I also want to get more info on Indiana betta situations... As of now, I know of me. Lol ol. The only fan, anyway... 

Basically, what are the benefits of the club for a fan and passionate person, but a non-breeder/shower?


----------



## BeautifulBetta123

You get Flared the betta magazine!


----------



## SunshineSulie

I thought you only got one edition.


----------



## Option

BeautifulBetta123 said:


> You get Flared the betta magazine!


Unfortunately, that alone does not make it worth it.


----------



## SunshineSulie

I do not know what would make it worth it. Lol ol. Not doggin on IBC, I wanna do it when I am older for sure, just wanna verify that I am not missing anything now.


----------



## Jayloo

The only thing I can think of that you could benefit from joining now if you don't plan on breeding or showing for some time is building contacts and learning finnage and color flaws so you know what to show/breed and what not to.


----------



## EvilVOG

You get flare every month, or you get to read each month's issue depending on the type of membership you opt for.

I see alot of "what do i get out of it" and "value for my money" concerns. First off, the subscription to Flare is cheaper than any other mag you will ever subscribe to. There is also the IBC store, not always the absolute cheapest you can find the stuff for, but fantastic deals none the less. There is also the large community of betta fans and breeders, the best in the country, and most of them don't post here. 

Now i know this place is a great place for betta knowledge, and there are people with experience here, and i'm not trying to put anyone down, But this place is like elementary school, and the IBC is High School and College by comparison. There are lots of people there who have bred hundreds of thousands of fish, tried every additive, food, housing that exist.

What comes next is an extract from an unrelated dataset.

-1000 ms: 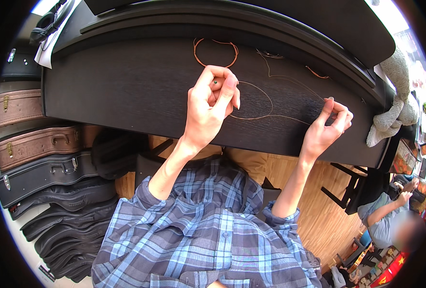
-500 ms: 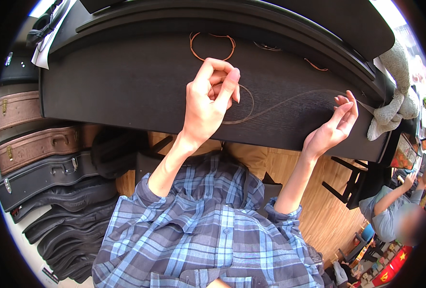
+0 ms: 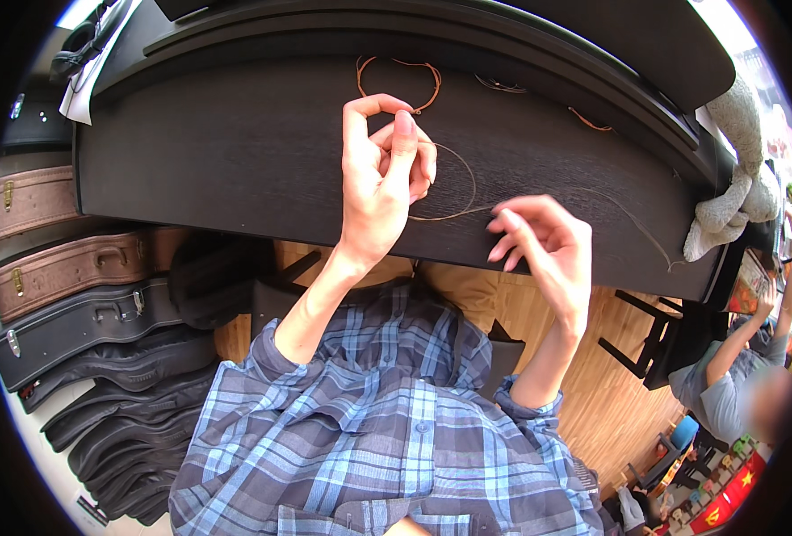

And they also develop some of the techniques that will become the new standards in the years to come.

There's also the intangibles. The IBC is the organization that really pushes the Betta hobby. If you look at the chain stores these days you can find exotic morphs like DT, CT, Dragons, Giants... just a couple of years ago your choice was veiltail, or veiltail. Your money to the IBC is in part used to make that push, to spread the awareness, and bring more people to our hobby. That interest in our hobby makes suppliers create more products for us. It also makes those products and fish and everything else more accessible. 

One more thing to note is that for most of us that breed in this country, most of the fish we breed and sell are for breeding, for the show circuit. The IBC is the show circuit.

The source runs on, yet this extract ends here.